Problem: How many lines in the material below contain the string "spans"? Answer with the number alone.

Exercise materials:
# # # # #
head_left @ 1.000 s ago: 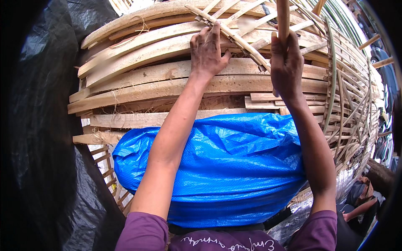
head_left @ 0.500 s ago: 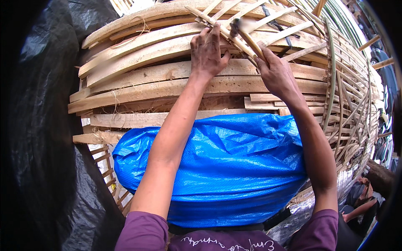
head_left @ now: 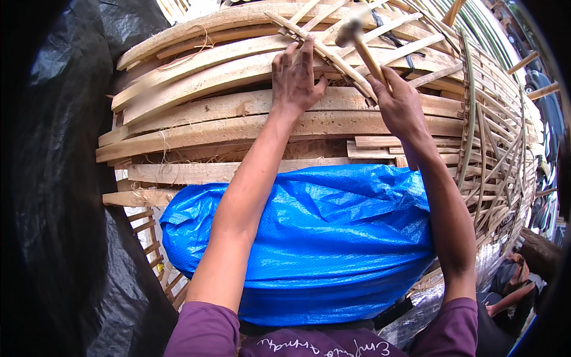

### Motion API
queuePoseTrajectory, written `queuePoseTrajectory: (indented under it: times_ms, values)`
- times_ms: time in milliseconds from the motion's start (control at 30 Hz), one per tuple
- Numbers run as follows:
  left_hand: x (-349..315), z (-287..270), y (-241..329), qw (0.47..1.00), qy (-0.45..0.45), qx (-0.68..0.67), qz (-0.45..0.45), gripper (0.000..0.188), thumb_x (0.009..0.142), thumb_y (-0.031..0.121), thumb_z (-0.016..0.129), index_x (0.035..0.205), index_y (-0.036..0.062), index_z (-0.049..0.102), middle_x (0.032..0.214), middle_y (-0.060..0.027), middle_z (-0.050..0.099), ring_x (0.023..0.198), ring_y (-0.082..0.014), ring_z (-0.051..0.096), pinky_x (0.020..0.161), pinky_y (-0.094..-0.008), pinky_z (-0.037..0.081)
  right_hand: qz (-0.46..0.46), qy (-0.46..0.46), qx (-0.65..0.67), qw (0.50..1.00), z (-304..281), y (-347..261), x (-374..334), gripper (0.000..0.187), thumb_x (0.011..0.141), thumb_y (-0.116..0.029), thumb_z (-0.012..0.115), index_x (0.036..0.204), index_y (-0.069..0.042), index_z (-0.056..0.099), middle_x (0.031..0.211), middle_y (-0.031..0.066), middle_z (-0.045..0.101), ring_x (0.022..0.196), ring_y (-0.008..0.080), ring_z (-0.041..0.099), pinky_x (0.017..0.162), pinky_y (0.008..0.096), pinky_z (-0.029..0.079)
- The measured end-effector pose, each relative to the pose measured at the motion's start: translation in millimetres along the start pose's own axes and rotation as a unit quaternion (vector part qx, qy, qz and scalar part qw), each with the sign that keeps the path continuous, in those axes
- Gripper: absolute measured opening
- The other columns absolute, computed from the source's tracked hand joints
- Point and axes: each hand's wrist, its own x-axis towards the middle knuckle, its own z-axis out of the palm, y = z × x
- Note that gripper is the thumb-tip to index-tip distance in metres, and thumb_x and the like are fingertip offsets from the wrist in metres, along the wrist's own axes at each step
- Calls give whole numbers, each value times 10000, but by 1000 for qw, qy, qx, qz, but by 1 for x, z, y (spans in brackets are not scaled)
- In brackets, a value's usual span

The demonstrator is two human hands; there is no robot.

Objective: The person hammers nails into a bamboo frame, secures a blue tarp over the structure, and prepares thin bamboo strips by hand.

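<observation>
My right hand (head_left: 403, 104) is wrapped round the wooden handle of a hammer (head_left: 370, 59). The dark hammer head (head_left: 350, 33) is raised over a lattice of pale split strips, slightly blurred. My left hand (head_left: 297, 77) lies with fingers stretched and thumb apart, its fingertips against the lattice's near edge strip (head_left: 324, 50). That strip slants from upper left down toward my right hand. Thin cross strips (head_left: 410, 47) run from it toward the upper right. Under the lattice are rough wooden planks (head_left: 238, 107).
A blue tarp (head_left: 333, 238) covers a bulky shape close to my body. Black plastic sheeting (head_left: 65, 178) hangs on the left. More woven strips (head_left: 493, 143) curve along the right side. Another person (head_left: 511, 291) is at the lower right, with parked vehicles (head_left: 544, 101) beyond.
My right hand has lifted the hammer up and slightly right, away from the edge strip. My left hand stays nearly where it was.
</observation>
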Motion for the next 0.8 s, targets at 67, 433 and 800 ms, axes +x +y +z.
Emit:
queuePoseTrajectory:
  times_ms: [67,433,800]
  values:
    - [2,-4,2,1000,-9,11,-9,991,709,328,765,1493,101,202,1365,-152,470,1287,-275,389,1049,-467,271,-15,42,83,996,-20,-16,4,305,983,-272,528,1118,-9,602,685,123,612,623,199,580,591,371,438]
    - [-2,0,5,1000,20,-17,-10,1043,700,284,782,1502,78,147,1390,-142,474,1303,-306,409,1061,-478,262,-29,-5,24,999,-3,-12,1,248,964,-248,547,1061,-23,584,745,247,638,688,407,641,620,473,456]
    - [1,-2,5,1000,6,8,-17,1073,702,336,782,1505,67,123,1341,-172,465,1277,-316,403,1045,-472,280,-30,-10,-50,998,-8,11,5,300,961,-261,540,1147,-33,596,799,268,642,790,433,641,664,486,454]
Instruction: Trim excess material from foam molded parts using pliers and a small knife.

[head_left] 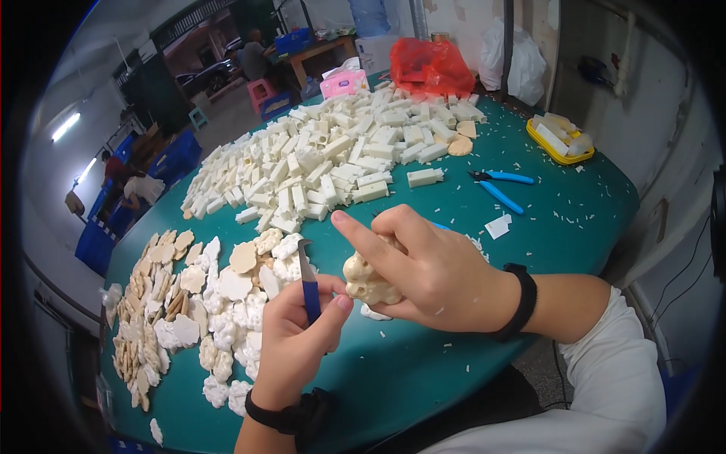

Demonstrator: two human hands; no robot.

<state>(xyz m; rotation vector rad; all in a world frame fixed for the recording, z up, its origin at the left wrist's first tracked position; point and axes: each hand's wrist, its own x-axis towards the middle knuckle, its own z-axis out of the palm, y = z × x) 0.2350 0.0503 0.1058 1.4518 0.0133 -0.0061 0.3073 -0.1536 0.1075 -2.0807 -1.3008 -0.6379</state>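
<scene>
My left hand (302, 333) is closed round the dark blue handle of a small knife (309, 291), its hooked metal blade pointing up and away. In my right hand (423, 265) is a bumpy cream-coloured moulded piece (364, 281), gripped with the index finger stretched out above it. The left thumb tip is right beside the piece; whether it touches cannot be told. The blade stands left of the piece, apart from it. A bit of blue shows behind my right hand, mostly hidden. Left of my hands lies a pile of white and cream scalloped pieces (227, 325).
A large heap of white hollow blocks (333, 147) covers the far middle of the green table (423, 386). Blue-handled nippers (503, 185), a yellow tray (556, 144), a red plastic bag (431, 66) and a pink tissue box (344, 83) stand around it. White scraps are scattered about. Other people are in the background.
</scene>
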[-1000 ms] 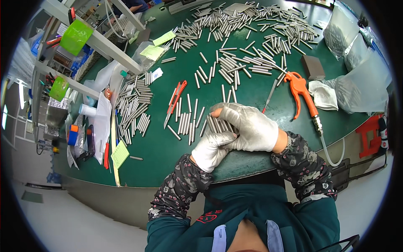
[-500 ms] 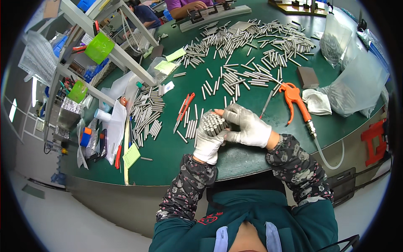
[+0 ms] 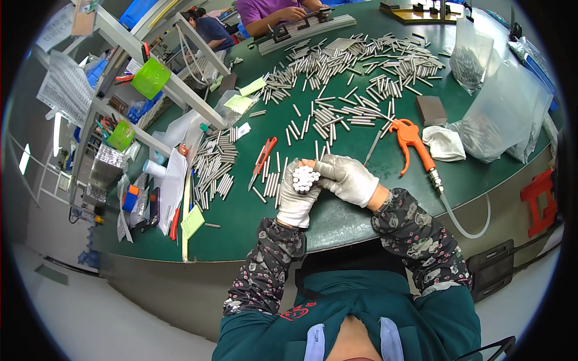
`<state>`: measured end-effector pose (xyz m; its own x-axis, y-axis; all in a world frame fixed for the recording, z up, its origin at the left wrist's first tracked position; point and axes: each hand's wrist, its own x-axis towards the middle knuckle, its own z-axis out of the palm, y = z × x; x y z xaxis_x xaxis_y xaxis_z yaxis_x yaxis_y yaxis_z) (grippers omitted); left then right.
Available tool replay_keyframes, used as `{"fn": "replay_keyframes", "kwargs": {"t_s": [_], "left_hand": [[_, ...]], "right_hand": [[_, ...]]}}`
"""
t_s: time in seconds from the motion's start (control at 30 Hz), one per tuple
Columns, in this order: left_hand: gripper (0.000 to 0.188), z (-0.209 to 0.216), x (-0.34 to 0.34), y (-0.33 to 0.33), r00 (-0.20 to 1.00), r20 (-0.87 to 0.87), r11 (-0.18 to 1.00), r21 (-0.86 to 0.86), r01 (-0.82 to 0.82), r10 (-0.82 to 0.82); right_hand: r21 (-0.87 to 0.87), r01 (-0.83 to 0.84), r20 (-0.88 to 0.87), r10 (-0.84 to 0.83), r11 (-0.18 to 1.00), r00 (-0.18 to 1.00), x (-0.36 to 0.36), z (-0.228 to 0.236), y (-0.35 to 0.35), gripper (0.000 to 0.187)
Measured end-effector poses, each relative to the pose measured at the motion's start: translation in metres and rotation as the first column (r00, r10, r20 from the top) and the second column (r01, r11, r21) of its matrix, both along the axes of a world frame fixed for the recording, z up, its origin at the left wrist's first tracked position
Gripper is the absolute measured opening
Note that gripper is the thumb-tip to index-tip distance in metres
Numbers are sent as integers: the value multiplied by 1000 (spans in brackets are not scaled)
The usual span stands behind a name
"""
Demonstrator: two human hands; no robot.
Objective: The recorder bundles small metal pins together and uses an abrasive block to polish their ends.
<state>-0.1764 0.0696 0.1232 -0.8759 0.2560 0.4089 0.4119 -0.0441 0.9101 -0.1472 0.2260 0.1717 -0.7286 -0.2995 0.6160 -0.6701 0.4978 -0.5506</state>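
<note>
A bundle of metal pins (image 3: 305,178) stands between my hands with its round end faces turned up. My left hand (image 3: 295,201), in a white glove with bare fingertips, is wrapped round the bundle's left side. From the right, my right hand (image 3: 348,179), gloved the same way, closes its fingers on the bundle's edge. Just left of my hands lie a few loose pins (image 3: 271,182) and a red utility knife (image 3: 262,162). To the right of my right hand, an orange air blow gun (image 3: 415,147) rests on the table with its thin nozzle pointing toward me.
Many loose pins (image 3: 337,60) spread over the far green table (image 3: 259,231); another pile (image 3: 214,159) lies left. Plastic bags of pins (image 3: 481,129), a white cloth (image 3: 444,143) and a brown block (image 3: 431,111) sit right. A shelf frame (image 3: 180,90) stands left. A co-worker (image 3: 271,13) works opposite.
The bundle has tipped so its end faces now point straight up at me. My right hand has shifted slightly left, its fingers now at the bundle's right edge. The whole view has shifted a little.
</note>
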Motion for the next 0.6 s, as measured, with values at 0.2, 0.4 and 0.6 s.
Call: {"fn": "replay_keyframes", "kwargs": {"t_s": [0.2, 0.4, 0.6], "left_hand": [[61, -10, -6, -1, 997, -67, 998, -50, -34, 31], [62, 1, -1, 1, 996, -86, 998, -63, -7, 1], [63, -4, -2, 0, 1000, -3, 999, 36, 22, -22]], "right_hand": [[-12, -4, -20, 4, 1000, 1000, -3, -5, 0, 50], [-14, -2, -12, 2, 1000, 1000, -3, -6, -1, 48], [-17, -5, 16, 6, 1000, 1000, -2, -6, -3, 47]]}}
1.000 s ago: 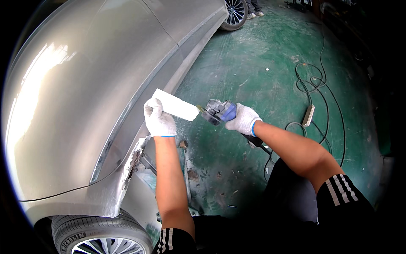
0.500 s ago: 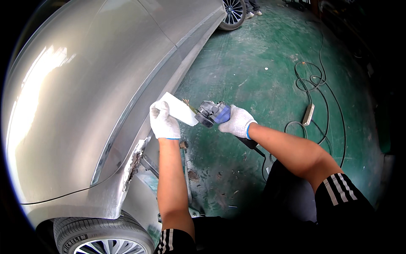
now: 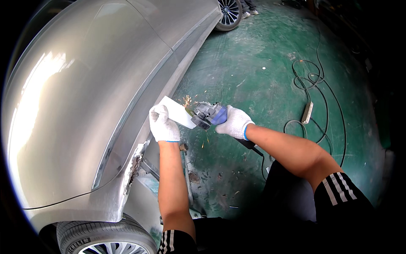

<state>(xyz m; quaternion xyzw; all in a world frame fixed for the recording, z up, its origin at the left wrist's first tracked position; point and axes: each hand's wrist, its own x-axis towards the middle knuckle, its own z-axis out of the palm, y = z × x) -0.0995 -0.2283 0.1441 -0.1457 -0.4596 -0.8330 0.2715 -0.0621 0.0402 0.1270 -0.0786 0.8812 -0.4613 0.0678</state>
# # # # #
Solution below: 2